Placement of tags for a definition of the features for subsequent machine learning

Before the definition of the features the measures used in more than one feature are defined:

  • The magnitude of the vector v is defined as:

    $$ \left\| v \right.\left\| = \right.{\sqrt {{\sum\limits_{j = 1}^n {{\left( {v_{j} } \right)}^{2} } }} }, $$
    (1)

    where j is the number of the current coordinate and n is the quantity of all coordinates (n=3 for (x,y,z)-coordinate system).

  • The subscripts a, b and d denote the tag labels as shown in Fig. 1 (e.g., a=5 denotes the right elbow).

  • Each recording consists of k time samples.

  • Average distance between the tag a and the tag b is defined as:

    $$ \overline{{d_{{a,b}} }} = \frac{{{\sum\limits_{i = 1}^k {{\left( {{\sqrt {{\sum\limits_{j = 1}^n {{\left( {{\left( {m_{a} {\left( i \right)}} \right)}_{j} - {\left( {m_{b} {\left( i \right)}} \right)}_{j} } \right)}^{2} } }} }} \right)}} }}}{k}, $$
    (2)

    where m a (i) and m b (i) denote the i-th time samples of the positions of the tags (in (x,y,z) coordinates), j is the number of the current coordinate and n is the quantity of all coordinates (n=3 for (x,y,z)-coordinate system).

  • Angle φ a,b,a,d (i) denotes the i-th time sample of the angle between the vectors ν a,b (i) and ν a,d (i), and is defined as:

    $$ {\varphi_{{a,b,a,d}}}(i) = \arccos \left( {\frac{{{\nu_{{a,b}}}(i) \cdot {\nu_{{a,d}}}(i)}}{{\left\| {{\nu_{{a,b}}}(i)} \right\| \cdot \left\| {{\nu_{{a,d}}}(i)} \right\|}}} \right), $$
    (3)

    where ν a,b (i) denotes a vector between the i-th time samples of the positions of the tags a and b, and where ν a,b (iν a,d (i) is the scalar product of the i-th samples of the vectors ν a,b (i) and ν a,d (i).

  • \( \mathop{{\max }}\limits_{{i = 1}}^k \left( {x(i)} \right) \) and \( \mathop{{\min }}\limits_{{i = 1}}^k \left( {x(i)} \right) \) denote the maximum and minimum element of the time series x, respectively.
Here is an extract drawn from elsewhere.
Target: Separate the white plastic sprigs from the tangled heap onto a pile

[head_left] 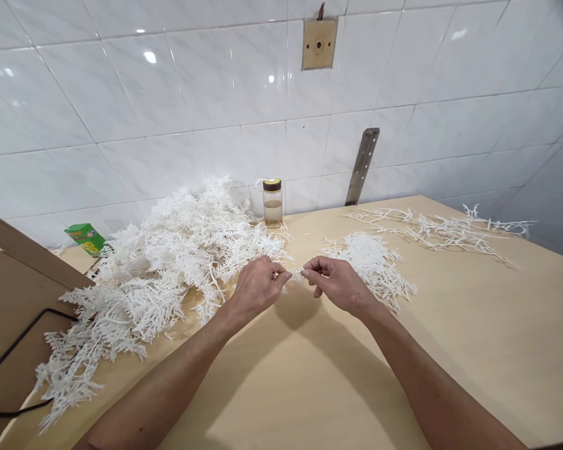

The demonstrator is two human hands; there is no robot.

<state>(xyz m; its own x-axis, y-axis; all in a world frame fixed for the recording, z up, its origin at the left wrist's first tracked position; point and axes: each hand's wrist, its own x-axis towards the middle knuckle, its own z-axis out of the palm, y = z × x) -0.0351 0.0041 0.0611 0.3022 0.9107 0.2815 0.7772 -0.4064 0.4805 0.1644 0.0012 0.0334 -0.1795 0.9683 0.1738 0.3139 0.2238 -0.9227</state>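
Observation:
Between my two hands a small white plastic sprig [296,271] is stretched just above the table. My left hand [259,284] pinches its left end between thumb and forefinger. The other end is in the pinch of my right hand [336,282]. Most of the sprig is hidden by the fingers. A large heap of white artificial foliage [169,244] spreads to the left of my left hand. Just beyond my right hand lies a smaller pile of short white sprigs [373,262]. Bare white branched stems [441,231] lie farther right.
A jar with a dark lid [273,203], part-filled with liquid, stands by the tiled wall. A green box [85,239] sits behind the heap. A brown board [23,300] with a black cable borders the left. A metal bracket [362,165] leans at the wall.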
  • Height z a (i) is the i-th time sample of the height (z coordinate) of the tag a.

  • Velocity v a (i) of the i-th time sample is defined as:

    $$ {\nu_a}(i) = \left( {\frac{{{m_{{a, x}}}\left( {i} \right) - {m_{{a, x}}}(i-1),{m_{{a, y}}}\left( {i} \right) - {m_{{a, y}}}(i-1),{m_{{a, z}}}\left( {i} \right) - {m_{{a, z}}}(i-1)}}{t}} \right), $$
    (4)

    where m a,x , m a,y and m a,z denote the x, y, and z coordinate of positions, respectively, and t denotes the time between two consecutive time samples.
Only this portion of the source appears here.